Vimal Raj. V\* and C.S Manikandababu Department of Electronics and Communication Engineering (P.G) Sri Ramakrishna Engineering College Coimbatore, TamilNadu, India. vimalrv02@gmail.com\* and manikanda\_babu@rediffmail.com

*Abstract*—we propose a low power and area efficient two-cycle multiply-accumulate (2C-MAC) architecture which supports 2's complement numbers, and includes accumulation guard bits and saturation circuitry. The first MAC pipeline stage contains only partial-product circuitry which is for generating partial product. And the second stage consists of sign-extension block, saturation unit and all other functionality. Proposed architecture does not need any additional cycles to generate the final result. It efficiently produces the addition of the accumulated value and the product in each cycle. And extend the new architecture to create a double throughput MAC, which can perform either multiply or multiply-accumulate operations.

Keywords-Arithmetic circuits, area efficient, low power, high speed adders, multiply-accumulate unit.

# I. INTRODUCTION

The multiply-accumulate (MAC) unit is a general digital block which is commonly used in microprocessors and digital signal processors for much type of applications. For example, many filters, time division multiplexing, frequency-division multiplexing, and channel estimators that require FIR or FFT/IFFT computations that MAC unit can efficiently accelerate the operation. A general MAC architecture consists of a multiplier and an accumulator organized as in Fig. 1. Inputs are fed to the multiplier, and successive products are summed by the accumulator. Multipliers are typically consists of a partial-product unit (the PP unit) and a carry-propagate adder (the final adder) [1].

For increasing the performance of MAC, we can reduce the critical path delay. This is achieved by insertion of an extra pipeline register, either inside the partial product unit (PP unit) or between the PP unit and the carry propagation adder. This creates a three-cycle multiply and accumulate (3C-MAC) architecture (Fig.1), but increases the parameters in terms of delay, power and area.

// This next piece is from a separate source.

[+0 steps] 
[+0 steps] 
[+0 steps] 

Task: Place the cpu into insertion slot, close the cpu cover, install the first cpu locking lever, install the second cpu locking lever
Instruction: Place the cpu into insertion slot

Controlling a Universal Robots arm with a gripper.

Much prior work focus on design techniques for reducing the delay of multiplier, either in the PP unit or the carry propagation adder. In the PP unit, the partial-product circuitry is implemented using the Baugh-Wooley algorithm [2]. Performing two different carry propagations in the same MAC circuit is much time consuming process because of carry propagation in the adder. Accumulation is handled by the final adder of the multiplier and only one carry-propagating stage is required. The problem is that this optimization only applies to onecycle MAC's, where the long critical delay is a limiting factor in most applications.

If a pipe line register were to be inserted, the MAC output would no longer produce the correct result each cycle. In fact, to get the final result, we would add an extra, empty cycle after the final multiply-accumulate cycle of a loop. Furthermore, it is not obvious how guard bits can be accommodated in these designs. Guard bits are important for avoiding overflow when computing long sequences of multiply-accumulate operation.





In general, two-cycle MAC architectures have a first (multiplication) stage that is significantly slower than the second (accumulation) stage. We propose a new two-cycle MAC architecture in which the second stage is somewhat slower, but the first stage is significantly faster, leading to a better delay balance between the two stages [3].

New architecture is the implementation of product sign extension, the sign-extension circuitry is located in the second stage, together with the accumulate adder and the saturation unit.

## II. PROPOSED ARCHITECTURE

The proposed two's complement MAC architecture is shown in Fig. 2. Compared to the basic architecture in Fig. 1, the new design replaces the final adder in the first stage with a carry-skip adder in the second [4]. The multiplier is based on the Baugh – Wooley algorithm. First we compute the product of the two inputs. Then this result is sign extended to have the same size as the accumulate adder.



Figure. 2. Block diagram of the proposed MAC.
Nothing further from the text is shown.